This entry was posted on 10/25/2007 6:15 PM and is filed under uncategorized.
October 25 2007
Besides riding every
day, it's become written in stone that I must walk the 3 dogs every
day. I started it when I got back from Europe last month, Connie took
it over when she came to visit (both times) and I've done it since.
Girlie
the cow dog and Austin the mixed big round sausage about flip out when
I head out the door with my Walk game on, Austin wagging his tail till
he about knocks himself over, and Girlie leaping over Austin and
spinning 360's in the air.
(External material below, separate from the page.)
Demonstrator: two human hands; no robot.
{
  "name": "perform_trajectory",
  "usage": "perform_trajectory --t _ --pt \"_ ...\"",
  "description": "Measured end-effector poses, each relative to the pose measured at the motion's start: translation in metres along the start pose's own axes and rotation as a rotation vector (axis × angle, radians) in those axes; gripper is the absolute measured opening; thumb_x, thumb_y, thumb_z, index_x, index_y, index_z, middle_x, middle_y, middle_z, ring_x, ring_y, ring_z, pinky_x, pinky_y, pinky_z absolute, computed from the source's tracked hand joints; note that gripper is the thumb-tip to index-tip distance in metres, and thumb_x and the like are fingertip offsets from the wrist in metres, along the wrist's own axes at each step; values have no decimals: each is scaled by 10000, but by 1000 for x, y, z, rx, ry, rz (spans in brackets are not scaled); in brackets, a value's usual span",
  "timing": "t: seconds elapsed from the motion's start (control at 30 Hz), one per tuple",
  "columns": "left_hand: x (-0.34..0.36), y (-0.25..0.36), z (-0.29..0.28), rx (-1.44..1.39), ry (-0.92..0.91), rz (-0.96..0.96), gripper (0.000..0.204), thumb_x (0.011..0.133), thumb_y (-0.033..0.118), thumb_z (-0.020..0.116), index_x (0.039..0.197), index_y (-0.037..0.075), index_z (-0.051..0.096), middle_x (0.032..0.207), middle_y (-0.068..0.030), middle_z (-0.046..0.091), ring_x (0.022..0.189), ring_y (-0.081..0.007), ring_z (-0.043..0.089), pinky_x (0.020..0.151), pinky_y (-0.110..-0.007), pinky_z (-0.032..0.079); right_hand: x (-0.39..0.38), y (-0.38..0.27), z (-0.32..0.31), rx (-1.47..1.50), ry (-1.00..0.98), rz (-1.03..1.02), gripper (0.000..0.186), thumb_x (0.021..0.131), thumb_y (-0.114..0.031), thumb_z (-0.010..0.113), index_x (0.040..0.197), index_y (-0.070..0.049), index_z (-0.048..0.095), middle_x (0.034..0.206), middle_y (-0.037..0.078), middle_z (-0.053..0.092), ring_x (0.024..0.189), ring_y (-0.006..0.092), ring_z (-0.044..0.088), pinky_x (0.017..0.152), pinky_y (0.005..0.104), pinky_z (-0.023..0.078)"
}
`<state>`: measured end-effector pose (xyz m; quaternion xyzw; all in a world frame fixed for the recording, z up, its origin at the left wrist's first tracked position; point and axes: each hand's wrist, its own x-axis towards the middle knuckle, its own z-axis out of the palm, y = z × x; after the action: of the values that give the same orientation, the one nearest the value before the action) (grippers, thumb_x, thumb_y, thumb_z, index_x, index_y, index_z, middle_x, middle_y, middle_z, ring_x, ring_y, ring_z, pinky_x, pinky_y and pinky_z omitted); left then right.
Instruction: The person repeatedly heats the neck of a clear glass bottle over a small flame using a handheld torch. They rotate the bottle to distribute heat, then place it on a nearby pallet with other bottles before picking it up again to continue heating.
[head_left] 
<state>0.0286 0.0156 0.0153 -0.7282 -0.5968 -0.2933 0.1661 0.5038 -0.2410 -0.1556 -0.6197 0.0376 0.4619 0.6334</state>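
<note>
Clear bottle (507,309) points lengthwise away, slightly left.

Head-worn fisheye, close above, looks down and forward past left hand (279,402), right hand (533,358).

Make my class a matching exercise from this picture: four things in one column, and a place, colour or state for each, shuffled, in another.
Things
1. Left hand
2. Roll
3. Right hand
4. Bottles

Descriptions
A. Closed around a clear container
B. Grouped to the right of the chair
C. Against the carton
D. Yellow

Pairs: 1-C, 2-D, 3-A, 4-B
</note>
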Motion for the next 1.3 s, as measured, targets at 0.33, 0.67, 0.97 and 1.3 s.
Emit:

Quincy the semi-senile golden retriever (but
improving with exercise) can't go anywhere without carrying a rock. She
has to pick out the right rock to take with her, always one that's just
a little too big for her mouth. She'll pass several over till she gets
the Perfect Rock. We can be hiking up a steep hill, and Quincy can be
panting like a dog, can't get enough air, but she won't put the rock
down. Silly dog has to pick up and carry rocks everywhere.
We
usually do some climbing and following ridges. I'd like to do some more
owl hunting - in May I found a long-eared owl

up one of the creeks,
trying to snooze during the day - but 3 dogs clattering through rocky
creekbeds carpeted with crunchy golden cottonwood leaves sound like a
herd of elephants, which encourages any resting owls to abandon their
posts long before we get there.
Austin and Girlie are always
hunting rabbits; when they spot one, off they go in a frenzied yelping
chase. Austin is hopelessly big and slow (once a rabbit doubled back on
him within a few seconds, and he continued on up the steep hill,
yelping frantically and running crazily till he almost passed out), and
Girlie is ALMOST fast enough to catch a rabbit, leaping like a graceful
gazelle over the big sagebrush. Quincy just cruises along with her
silly rock she picked up.
Well... I guess I pick up rocks too.
I've always been a rock collector, leaving a trail of cool rocks behind
everywhere I've lived. I used to carry cool big rocks in my truck cab,
until a woman told the story one day of rolling her truck and getting
slammed in the head with a coffee cup. After that I put my rocks in the
back in the camper shell.
I can't help but pick up rocks here in
Owyhee county also. Cool shapes or colors or breed (what's the word for
'breed' in rock terminology?). It's hard to find a perfectly round, or
egg-shaped, or square, or rectangular rock. I found one perfect smoky
quartz crystal, but Carol said one of the neighbors goes around
planting those everywhere. I was a bit skeptical of that until one day
not far from there I came across an actual machine-polished rock. Oh
well, still a found treasure!
Other treasures: I found a small
worn deer antler one day, and Jose the horse came across a nice 4-point
antler on a ride. There's a few owl pellets from under a light pole
that a great-horned owl sits on some nights. And today - what fell out
of the tree right in front of the house, but a perfect bird nest!

About
the size of a softball, it looks like a perfectly knitted and woven
bag, made of black and white horse hair, straw, baling twine - taken
apart into individual strands - leaf stems, dried oat grass stems, and
some sort of stuffing (out of a couch??) lining the inside and woven
into the walls.
And it's woven onto 2 small branches, as if they
were knitting needles and the loops still on the needles, as if the
birds were in the middle of knitting another round.
An
absolutely incredible work of art, by one or 2 little creatures some
people might (mistakenly) call dumb. Just goes to show you that after
we humans destroy ourselves and the earth, these little creatures will
still be around, going about their miraculous business.